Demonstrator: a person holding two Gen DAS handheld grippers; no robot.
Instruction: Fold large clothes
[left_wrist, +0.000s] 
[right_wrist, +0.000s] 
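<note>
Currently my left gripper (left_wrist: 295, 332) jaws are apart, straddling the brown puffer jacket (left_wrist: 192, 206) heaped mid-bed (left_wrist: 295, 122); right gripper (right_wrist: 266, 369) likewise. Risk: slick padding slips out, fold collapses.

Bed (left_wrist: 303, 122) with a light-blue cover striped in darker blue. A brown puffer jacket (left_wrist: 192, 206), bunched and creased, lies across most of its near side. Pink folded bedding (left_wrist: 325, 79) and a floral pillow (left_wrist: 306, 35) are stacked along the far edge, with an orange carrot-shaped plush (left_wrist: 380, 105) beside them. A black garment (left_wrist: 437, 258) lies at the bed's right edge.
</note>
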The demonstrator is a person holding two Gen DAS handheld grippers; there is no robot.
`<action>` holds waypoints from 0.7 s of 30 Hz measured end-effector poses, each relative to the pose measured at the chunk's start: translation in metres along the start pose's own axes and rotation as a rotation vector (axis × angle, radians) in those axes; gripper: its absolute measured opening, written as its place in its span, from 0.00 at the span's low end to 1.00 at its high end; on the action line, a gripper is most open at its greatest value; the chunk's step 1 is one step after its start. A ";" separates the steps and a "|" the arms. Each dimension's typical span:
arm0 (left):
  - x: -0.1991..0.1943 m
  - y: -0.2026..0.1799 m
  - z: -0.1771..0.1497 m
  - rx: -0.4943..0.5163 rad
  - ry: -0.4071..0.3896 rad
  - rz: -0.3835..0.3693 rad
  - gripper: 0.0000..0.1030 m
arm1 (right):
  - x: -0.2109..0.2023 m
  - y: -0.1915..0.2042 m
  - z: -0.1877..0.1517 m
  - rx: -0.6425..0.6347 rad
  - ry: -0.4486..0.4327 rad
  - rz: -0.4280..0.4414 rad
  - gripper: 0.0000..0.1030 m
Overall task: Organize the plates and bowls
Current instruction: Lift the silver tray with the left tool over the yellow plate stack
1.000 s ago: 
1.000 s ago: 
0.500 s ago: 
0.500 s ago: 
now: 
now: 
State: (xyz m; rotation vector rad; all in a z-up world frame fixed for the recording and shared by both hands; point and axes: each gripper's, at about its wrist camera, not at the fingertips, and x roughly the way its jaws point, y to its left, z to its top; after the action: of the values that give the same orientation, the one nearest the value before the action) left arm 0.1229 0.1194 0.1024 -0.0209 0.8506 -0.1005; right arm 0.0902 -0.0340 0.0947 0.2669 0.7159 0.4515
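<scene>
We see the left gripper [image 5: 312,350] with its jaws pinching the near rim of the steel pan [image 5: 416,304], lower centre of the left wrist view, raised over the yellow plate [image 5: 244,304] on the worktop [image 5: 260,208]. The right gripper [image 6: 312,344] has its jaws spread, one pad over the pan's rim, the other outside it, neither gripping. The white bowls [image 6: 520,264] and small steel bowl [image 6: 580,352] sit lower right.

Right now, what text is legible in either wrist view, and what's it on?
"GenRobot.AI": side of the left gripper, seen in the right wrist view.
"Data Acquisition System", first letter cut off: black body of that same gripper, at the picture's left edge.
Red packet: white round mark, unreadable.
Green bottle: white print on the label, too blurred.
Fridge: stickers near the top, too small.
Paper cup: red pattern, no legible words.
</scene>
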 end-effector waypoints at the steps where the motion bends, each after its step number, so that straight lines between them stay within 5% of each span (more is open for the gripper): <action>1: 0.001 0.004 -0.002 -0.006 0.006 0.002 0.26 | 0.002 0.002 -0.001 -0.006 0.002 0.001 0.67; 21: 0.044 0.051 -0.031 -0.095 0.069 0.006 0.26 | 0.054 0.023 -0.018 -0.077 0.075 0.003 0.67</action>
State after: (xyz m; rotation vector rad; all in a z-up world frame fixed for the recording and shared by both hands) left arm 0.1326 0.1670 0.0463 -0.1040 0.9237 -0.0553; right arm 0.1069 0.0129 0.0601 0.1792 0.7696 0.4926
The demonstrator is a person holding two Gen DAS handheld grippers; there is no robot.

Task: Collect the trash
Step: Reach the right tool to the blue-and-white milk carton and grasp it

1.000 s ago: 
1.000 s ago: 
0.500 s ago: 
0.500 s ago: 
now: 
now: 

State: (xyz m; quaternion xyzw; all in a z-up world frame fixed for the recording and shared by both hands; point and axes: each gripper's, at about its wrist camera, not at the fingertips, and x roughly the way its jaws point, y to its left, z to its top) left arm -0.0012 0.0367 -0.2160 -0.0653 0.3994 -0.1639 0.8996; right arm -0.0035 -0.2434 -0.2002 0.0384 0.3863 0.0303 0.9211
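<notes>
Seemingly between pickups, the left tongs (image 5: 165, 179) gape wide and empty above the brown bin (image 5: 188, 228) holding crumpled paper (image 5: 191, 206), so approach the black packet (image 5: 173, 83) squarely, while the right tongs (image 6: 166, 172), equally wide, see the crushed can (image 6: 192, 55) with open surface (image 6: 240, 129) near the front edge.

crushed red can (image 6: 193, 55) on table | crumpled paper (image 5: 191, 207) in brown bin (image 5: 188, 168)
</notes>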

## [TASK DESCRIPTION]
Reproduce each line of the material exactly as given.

## [COMPLETED EXERCISE]
Demonstrator: a person holding two Gen DAS handheld grippers; no robot.
Instruction: Fold large clothes
[left_wrist, +0.000s] 
[right_wrist, +0.000s] 
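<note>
Currently my left gripper (left_wrist: 295, 332) jaws are apart, straddling the brown puffer jacket (left_wrist: 192, 206) heaped mid-bed (left_wrist: 295, 122); right gripper (right_wrist: 266, 369) likewise. Risk: slick padding slips out, fold collapses.

Bed (left_wrist: 303, 122) with a light-blue cover striped in darker blue. A brown puffer jacket (left_wrist: 192, 206), bunched and creased, lies across most of its near side. Pink folded bedding (left_wrist: 325, 79) and a floral pillow (left_wrist: 306, 35) are stacked along the far edge, with an orange carrot-shaped plush (left_wrist: 380, 105) beside them. A black garment (left_wrist: 437, 258) lies at the bed's right edge.
</note>
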The demonstrator is a person holding two Gen DAS handheld grippers; there is no robot.
`<action>` holds waypoints from 0.7 s of 30 Hz measured end-effector poses, each relative to the pose measured at the chunk's start: translation in metres along the start pose's own axes and rotation as a rotation vector (axis × angle, radians) in those axes; gripper: its absolute measured opening, written as its place in its span, from 0.00 at the span's low end to 1.00 at its high end; on the action line, a gripper is most open at its greatest value; the chunk's step 1 is one step after its start. A ";" separates the steps and a "|" the arms. Each dimension's typical span:
arm0 (left):
  - x: -0.1991..0.1943 m
  - y: -0.2026..0.1799 m
  - z: -0.1771..0.1497 m
  - rx: -0.4943..0.5163 rad
  - ry: -0.4071..0.3896 rad
  - rz: -0.3835..0.3693 rad
  - gripper: 0.0000..0.1030 m
arm1 (right):
  - x: -0.2109..0.2023 m
  - y: -0.1915..0.2042 m
  - z: -0.1877..0.1517 m
  - rx: -0.6425..0.6347 rad
  - ry: -0.4486..0.4327 rad
  - rz: -0.4280..0.4414 rad
  - gripper: 0.0000..0.1030 m
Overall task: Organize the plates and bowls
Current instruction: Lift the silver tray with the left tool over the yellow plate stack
1.000 s ago: 
1.000 s ago: 
0.500 s ago: 
0.500 s ago: 
now: 
now: 
State: (xyz m; rotation vector rad; all in a z-up world frame fixed for the recording and shared by both hands; point and axes: each gripper's, at about its wrist camera, not at the fingertips, and x roughly the way its jaws point, y to its left, z to its top; after the action: of the values that give the same orientation, the one nearest the value before the action) left arm 0.1229 0.1194 0.1024 -0.0209 0.8506 -0.1005; right arm 0.0902 -0.0340 0.0947 0.2669 0.7159 0.4515
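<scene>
We see the left gripper [image 5: 312,350] with its jaws pinching the near rim of the steel pan [image 5: 416,304], lower centre of the left wrist view, raised over the yellow plate [image 5: 244,304] on the worktop [image 5: 260,208]. The right gripper [image 6: 312,344] has its jaws spread, one pad over the pan's rim, the other outside it, neither gripping. The white bowls [image 6: 520,264] and small steel bowl [image 6: 580,352] sit lower right.

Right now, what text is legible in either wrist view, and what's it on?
"GenRobot.AI": side of the left gripper, seen in the right wrist view.
"Data Acquisition System", first letter cut off: black body of that same gripper, at the picture's left edge.
Red packet: white round mark, unreadable.
Green bottle: white print on the label, too blurred.
Fridge: stickers near the top, too small.
Paper cup: red pattern, no legible words.
</scene>
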 end-effector waypoints at the steps where the motion bends, each after its step number, so that straight lines between them stay within 5% of each span (more is open for the gripper): <action>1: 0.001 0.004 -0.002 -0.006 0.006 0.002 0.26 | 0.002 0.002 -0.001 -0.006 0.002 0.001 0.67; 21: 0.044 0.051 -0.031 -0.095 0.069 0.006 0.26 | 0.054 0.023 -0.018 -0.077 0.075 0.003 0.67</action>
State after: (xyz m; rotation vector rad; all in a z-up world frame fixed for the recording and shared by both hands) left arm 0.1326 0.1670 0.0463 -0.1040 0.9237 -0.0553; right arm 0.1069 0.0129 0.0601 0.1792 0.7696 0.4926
The demonstrator is a person holding two Gen DAS handheld grippers; there is no robot.

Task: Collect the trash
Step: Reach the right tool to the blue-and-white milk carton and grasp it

1.000 s ago: 
1.000 s ago: 
0.500 s ago: 
0.500 s ago: 
now: 
now: 

State: (xyz m; quaternion xyzw; all in a z-up world frame fixed for the recording and shared by both hands; point and axes: each gripper's, at about its wrist camera, not at the fingertips, and x roughly the way its jaws point, y to its left, z to its top) left arm -0.0012 0.0367 -0.2160 -0.0653 0.3994 -0.1639 0.8996; right arm -0.0035 -0.2434 -0.2002 0.0384 0.3863 0.0303 0.9211
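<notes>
Seemingly between pickups, the left tongs (image 5: 165, 179) gape wide and empty above the brown bin (image 5: 188, 228) holding crumpled paper (image 5: 191, 206), so approach the black packet (image 5: 173, 83) squarely, while the right tongs (image 6: 166, 172), equally wide, see the crushed can (image 6: 192, 55) with open surface (image 6: 240, 129) near the front edge.

crushed red can (image 6: 193, 55) on table | crumpled paper (image 5: 191, 207) in brown bin (image 5: 188, 168)
</notes>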

Output for this exercise is complete.